Ideally, yes, but some work can be done outside. Since Chromebooks rely heavily on connected services like cloud storage and web apps, it’s impossible to leave you without important files or software you need. necessary.

However, some basic functions will remain the same even if a Chromebook is not connected to the internet. This includes things like using Google products (such as Google Docs and Sheets); viewing stored files such as movies, music, and podcasts; and viewing or editing stored images and documents.

More: How to set up online access in Google Drive

To be clear, you shouldn’t buy a Chromebook if you don’t plan on connecting it to the internet most of the time. Although it can be used offline, its full functionality depends on having a strong internet connection.

Google has no warnings on Chrome


Are Chromebooks expensive?

Generally speaking, Chromebooks are among the cheapest portable computing devices.

Their reliance on online and cloud services means their local infrastructure can be cheap. This translates to higher hardware costs for Chromebook models available under $300eat sometimes less than $100.

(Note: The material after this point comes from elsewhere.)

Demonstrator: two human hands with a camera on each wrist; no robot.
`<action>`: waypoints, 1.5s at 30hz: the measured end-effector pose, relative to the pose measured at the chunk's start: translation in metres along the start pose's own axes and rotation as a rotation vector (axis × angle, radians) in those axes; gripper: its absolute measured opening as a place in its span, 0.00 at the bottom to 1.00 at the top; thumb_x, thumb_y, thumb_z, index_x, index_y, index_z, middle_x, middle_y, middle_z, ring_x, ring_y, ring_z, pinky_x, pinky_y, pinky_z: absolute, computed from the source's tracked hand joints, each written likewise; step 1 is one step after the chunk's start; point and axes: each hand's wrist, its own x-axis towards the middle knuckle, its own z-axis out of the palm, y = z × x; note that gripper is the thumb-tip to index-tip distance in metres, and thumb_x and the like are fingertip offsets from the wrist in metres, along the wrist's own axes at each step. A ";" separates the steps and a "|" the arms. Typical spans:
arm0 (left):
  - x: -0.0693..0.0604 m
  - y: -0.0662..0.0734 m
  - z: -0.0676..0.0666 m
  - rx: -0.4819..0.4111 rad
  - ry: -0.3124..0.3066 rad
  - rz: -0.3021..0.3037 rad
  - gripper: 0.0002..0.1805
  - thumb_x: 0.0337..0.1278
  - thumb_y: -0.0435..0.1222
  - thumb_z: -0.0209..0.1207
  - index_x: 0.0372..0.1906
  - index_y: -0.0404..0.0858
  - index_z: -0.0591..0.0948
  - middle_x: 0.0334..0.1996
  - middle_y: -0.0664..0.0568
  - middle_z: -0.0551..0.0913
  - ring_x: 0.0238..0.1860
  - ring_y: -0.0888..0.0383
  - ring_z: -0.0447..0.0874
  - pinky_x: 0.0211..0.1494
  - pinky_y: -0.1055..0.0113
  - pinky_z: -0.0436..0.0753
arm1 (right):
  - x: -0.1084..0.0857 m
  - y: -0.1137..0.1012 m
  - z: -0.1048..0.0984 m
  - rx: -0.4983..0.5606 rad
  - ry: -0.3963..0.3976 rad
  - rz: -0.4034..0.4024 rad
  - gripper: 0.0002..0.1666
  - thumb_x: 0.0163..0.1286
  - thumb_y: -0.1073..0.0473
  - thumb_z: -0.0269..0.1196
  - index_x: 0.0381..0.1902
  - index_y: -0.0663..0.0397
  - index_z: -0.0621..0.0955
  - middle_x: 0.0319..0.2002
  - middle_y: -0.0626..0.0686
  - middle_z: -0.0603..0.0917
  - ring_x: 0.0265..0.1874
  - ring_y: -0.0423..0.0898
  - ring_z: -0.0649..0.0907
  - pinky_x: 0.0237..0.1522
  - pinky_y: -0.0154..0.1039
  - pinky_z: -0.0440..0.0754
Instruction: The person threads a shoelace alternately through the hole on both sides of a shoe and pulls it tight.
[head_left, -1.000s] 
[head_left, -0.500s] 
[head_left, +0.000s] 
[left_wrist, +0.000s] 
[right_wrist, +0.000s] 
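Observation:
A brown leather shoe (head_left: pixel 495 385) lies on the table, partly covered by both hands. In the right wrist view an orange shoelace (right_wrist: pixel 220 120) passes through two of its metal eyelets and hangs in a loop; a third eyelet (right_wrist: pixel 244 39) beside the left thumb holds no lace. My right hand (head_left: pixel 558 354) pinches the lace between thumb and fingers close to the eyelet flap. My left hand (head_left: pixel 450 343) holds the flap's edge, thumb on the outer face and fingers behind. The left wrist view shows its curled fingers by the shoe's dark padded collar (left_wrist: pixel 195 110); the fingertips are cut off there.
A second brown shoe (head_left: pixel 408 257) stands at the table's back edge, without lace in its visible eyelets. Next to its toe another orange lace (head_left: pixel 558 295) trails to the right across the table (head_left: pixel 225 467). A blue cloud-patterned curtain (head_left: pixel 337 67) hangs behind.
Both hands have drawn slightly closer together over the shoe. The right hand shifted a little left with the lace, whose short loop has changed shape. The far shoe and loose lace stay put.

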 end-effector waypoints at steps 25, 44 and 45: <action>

You can buy a much cheaper laptop for the same price, but the build quality and components may disappoint. However, Chromebooks in this price range are almost always better options.

As an alternative, there are some high-end Chromebooks available. Advanced features such as Google Pixelbook Go or otherwise Samsung Galaxy Chromebook put valuables, high-resolution displays, and parts in the home on a high-end computer. While these features are overkill for most Chromebook users, they can be perfect for someone who considers their Chromebook their primary use.

The answer depends on your intended use. Do you want a desktop PC for casual browsing, maybe some social media, and the occasional streaming video? Then your priorities are very different from a student who wants a system with a lot of portability and epic battery life. Because of this, ZDNET has the best lists based on specific user types, which you can find below.

If you want my quick picks for the best Chromebooks, I’ve included a few below along with my reasoning behind choosing them.

A laptop saleswoman


For joint use:

This is the Chromebook I have recommended to family and friends, all of whom have expressed long-term satisfaction. Its touch screen lets you play Android games, and its reliability and build quality help you power through work or homework with ease. like. It is the “laptop” that most of us need.

To play:

I reviewed two of the three Chromebooks that included the first wave of gaming-centric models, and the Acer 516 GE slightly separated its competition due to the inclusion of an Ethernet port. If you are a Wi-Fi user with a good connection, the Lenovo IdeaPad Gaming Chromebook is also a good choice.

For the road warrior:

The price may be $650 if it has the same options as the larger Lenovo model above. But the build quality, 12-hour battery life, and laptop-class CPU make this a great Chromebook to buy if you want to be a one-computer traveler.

For young students:

I wouldn’t call the Dell Chromebook 3100 used at $100, but it’s about as close as you can get to a laptop-type device. It is also durable, which means it lasts longer than the smaller ones.